Using sed (the non-interactive command line text editor)

If you go to the sed webpage it tells you that it is a non-interactive command line text editor. Unlike interactive editors you do not spend time in sed, instead you invoke sed with a set of command line parameters and it directly outputs or writes its result.

I have often used it in Vagrant provisioning scripts to tweak configuration files, you can however also use it to extract information from text files (such as log files) and convert that into a different format (such as CSV). In this article I will demonstrate how you can use sed to do some of these things to give you some insight into it’s utility.

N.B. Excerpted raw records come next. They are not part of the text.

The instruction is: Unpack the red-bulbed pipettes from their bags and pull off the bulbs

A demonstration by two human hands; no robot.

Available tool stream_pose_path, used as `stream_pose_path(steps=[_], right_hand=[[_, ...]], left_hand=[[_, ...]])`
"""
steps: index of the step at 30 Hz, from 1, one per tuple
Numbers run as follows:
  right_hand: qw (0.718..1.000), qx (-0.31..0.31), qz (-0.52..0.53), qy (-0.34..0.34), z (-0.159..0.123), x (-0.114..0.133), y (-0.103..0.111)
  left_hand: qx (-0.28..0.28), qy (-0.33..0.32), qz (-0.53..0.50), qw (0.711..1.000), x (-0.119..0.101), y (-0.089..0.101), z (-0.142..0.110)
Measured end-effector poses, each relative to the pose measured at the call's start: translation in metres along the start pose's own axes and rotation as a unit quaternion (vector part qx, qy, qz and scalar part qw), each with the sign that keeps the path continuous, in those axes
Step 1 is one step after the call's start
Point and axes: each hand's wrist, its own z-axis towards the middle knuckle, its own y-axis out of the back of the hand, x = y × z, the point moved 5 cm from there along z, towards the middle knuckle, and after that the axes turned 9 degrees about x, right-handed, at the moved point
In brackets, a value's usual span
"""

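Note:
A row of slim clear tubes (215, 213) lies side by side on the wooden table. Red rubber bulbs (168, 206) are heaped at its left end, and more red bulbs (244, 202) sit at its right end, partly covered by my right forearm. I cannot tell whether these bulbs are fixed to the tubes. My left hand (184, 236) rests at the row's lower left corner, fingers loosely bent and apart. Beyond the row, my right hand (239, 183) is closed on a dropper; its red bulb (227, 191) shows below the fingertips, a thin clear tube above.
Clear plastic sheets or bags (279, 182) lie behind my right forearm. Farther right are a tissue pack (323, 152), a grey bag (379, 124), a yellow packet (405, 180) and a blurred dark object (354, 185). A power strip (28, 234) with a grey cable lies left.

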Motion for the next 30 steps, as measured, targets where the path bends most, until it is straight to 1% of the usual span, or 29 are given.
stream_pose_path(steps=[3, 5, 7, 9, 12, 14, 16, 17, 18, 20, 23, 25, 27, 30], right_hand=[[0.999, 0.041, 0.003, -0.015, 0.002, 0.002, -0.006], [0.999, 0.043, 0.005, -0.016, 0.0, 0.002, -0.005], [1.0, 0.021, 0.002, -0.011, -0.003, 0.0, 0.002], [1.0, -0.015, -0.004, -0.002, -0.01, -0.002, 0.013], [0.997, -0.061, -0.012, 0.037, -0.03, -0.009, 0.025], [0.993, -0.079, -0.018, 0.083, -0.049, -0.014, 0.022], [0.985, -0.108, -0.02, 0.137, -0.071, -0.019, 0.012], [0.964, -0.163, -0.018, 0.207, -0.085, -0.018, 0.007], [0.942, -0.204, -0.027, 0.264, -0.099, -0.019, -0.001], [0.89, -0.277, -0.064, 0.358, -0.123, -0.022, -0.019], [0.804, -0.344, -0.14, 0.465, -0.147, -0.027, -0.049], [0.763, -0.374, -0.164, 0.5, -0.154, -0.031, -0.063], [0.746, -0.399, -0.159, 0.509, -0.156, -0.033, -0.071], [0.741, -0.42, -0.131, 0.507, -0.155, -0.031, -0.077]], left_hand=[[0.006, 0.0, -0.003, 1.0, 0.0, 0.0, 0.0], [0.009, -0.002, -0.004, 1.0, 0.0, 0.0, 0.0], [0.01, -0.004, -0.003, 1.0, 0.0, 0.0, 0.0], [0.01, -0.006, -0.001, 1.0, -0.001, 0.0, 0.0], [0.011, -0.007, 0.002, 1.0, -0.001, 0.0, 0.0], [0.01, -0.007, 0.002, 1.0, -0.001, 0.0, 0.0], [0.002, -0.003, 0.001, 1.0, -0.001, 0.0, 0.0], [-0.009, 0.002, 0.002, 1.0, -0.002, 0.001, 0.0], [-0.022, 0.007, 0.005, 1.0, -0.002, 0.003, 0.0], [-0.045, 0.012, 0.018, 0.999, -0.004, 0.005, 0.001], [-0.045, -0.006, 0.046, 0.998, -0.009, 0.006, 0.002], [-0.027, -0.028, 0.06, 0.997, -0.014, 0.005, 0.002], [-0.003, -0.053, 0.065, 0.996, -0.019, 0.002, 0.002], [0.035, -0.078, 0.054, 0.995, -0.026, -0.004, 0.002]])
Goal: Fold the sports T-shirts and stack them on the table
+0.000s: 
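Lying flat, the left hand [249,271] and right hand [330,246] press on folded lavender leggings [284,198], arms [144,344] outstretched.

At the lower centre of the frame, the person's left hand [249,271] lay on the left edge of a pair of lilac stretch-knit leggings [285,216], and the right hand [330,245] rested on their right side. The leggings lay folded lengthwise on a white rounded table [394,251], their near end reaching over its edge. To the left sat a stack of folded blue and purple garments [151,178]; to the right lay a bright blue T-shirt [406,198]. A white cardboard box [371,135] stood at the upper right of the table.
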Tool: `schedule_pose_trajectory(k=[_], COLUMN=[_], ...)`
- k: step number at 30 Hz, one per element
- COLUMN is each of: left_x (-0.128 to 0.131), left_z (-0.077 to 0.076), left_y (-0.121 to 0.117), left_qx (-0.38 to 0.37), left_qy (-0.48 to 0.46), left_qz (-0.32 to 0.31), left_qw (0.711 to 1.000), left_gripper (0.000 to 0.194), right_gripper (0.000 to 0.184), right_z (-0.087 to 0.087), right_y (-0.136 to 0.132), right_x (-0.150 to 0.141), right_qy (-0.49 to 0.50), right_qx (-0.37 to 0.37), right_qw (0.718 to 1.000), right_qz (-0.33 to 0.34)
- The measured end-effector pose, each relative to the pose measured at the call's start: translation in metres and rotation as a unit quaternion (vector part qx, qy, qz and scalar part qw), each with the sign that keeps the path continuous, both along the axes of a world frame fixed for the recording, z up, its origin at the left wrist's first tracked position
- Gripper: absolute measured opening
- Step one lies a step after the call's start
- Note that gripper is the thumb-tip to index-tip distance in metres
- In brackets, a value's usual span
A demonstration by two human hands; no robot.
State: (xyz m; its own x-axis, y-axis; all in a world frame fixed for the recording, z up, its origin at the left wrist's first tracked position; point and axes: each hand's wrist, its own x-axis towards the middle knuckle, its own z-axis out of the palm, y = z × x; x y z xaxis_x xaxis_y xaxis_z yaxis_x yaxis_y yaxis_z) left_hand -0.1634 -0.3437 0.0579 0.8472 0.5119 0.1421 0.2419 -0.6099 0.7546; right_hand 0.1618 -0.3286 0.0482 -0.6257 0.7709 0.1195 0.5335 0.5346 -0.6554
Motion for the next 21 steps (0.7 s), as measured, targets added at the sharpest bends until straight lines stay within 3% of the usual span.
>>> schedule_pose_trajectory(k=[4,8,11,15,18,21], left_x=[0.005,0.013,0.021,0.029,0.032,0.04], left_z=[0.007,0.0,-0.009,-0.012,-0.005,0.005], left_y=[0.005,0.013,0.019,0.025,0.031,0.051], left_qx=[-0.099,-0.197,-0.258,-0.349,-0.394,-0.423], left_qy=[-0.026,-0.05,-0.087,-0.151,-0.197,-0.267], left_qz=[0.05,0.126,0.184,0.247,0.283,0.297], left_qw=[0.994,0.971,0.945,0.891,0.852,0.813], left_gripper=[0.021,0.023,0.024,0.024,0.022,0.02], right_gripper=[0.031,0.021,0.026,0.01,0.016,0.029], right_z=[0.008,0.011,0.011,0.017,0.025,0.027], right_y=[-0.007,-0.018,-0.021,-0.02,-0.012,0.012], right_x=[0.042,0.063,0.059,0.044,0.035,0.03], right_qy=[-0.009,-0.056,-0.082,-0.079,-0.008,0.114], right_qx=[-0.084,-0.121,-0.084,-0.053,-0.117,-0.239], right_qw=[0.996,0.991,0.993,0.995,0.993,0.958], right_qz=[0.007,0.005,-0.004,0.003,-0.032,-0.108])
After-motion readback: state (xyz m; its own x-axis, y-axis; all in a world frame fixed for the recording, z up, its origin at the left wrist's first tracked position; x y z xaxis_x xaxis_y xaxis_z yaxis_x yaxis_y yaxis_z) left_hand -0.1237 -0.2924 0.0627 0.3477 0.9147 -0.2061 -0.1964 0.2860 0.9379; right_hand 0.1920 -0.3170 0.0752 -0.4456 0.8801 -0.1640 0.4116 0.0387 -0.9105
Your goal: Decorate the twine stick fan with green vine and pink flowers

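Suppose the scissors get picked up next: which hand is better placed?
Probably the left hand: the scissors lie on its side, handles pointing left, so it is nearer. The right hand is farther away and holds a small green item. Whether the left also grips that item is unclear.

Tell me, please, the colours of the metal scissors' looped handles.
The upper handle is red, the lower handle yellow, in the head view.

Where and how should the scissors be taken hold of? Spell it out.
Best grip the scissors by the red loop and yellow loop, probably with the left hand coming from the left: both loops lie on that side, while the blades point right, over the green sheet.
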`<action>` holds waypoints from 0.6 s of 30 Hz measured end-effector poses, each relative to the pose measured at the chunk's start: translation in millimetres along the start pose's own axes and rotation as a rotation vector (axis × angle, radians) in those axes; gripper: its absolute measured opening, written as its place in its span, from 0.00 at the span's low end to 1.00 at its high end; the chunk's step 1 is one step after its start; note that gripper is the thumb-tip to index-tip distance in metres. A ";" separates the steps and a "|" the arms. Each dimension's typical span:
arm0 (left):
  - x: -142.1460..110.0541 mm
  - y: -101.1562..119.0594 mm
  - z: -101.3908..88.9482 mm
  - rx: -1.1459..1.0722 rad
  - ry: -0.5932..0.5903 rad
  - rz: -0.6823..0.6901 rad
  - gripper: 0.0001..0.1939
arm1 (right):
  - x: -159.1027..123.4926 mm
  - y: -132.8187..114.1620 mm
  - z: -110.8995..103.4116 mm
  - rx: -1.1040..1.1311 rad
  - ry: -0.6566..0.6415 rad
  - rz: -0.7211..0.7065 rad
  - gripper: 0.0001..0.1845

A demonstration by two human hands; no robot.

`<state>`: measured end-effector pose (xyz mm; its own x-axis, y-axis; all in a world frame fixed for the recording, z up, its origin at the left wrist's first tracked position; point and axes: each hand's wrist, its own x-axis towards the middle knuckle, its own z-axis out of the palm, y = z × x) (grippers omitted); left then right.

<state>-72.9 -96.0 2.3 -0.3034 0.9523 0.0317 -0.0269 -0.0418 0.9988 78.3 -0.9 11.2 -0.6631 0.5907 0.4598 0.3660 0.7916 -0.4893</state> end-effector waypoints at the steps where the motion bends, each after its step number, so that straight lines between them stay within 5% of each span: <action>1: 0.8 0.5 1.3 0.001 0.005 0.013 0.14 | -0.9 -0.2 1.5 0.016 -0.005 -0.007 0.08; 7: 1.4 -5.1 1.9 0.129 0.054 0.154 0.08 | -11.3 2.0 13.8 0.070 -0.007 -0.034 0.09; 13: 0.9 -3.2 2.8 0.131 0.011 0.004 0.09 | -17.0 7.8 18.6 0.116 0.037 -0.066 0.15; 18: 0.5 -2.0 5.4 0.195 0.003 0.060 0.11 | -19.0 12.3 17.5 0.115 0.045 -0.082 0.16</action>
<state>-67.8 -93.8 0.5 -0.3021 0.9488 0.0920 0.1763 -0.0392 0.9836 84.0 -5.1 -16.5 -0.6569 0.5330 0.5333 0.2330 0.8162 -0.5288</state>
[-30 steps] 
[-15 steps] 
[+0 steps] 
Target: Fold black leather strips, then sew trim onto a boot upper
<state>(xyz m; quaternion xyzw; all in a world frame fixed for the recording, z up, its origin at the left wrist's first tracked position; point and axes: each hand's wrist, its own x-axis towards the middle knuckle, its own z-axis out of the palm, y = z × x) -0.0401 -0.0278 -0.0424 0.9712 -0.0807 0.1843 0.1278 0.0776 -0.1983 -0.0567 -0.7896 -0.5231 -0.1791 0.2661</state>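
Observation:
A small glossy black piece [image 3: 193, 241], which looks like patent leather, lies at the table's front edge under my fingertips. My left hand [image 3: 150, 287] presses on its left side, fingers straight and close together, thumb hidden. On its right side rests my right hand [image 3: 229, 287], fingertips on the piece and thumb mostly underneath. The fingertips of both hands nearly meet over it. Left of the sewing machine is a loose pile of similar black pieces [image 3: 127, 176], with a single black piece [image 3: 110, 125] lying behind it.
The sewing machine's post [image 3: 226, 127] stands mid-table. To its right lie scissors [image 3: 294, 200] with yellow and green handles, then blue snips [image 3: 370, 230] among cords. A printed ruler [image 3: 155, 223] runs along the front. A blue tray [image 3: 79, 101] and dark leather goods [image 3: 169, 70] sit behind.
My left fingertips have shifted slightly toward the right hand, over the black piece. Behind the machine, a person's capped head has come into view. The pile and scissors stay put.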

If you want to follow along with this article you will need to have sed installed on your system. In the case that you are running Linux, Mac OS or another Unix-like OS you likely already have sed installed, if it is not installed already you can likely do so through your system’s package manager (or by compiling it from source). There is no official Windows version of sed, Windows users will have to look to solutions such as WSL (the Windows Subsystem for Linux).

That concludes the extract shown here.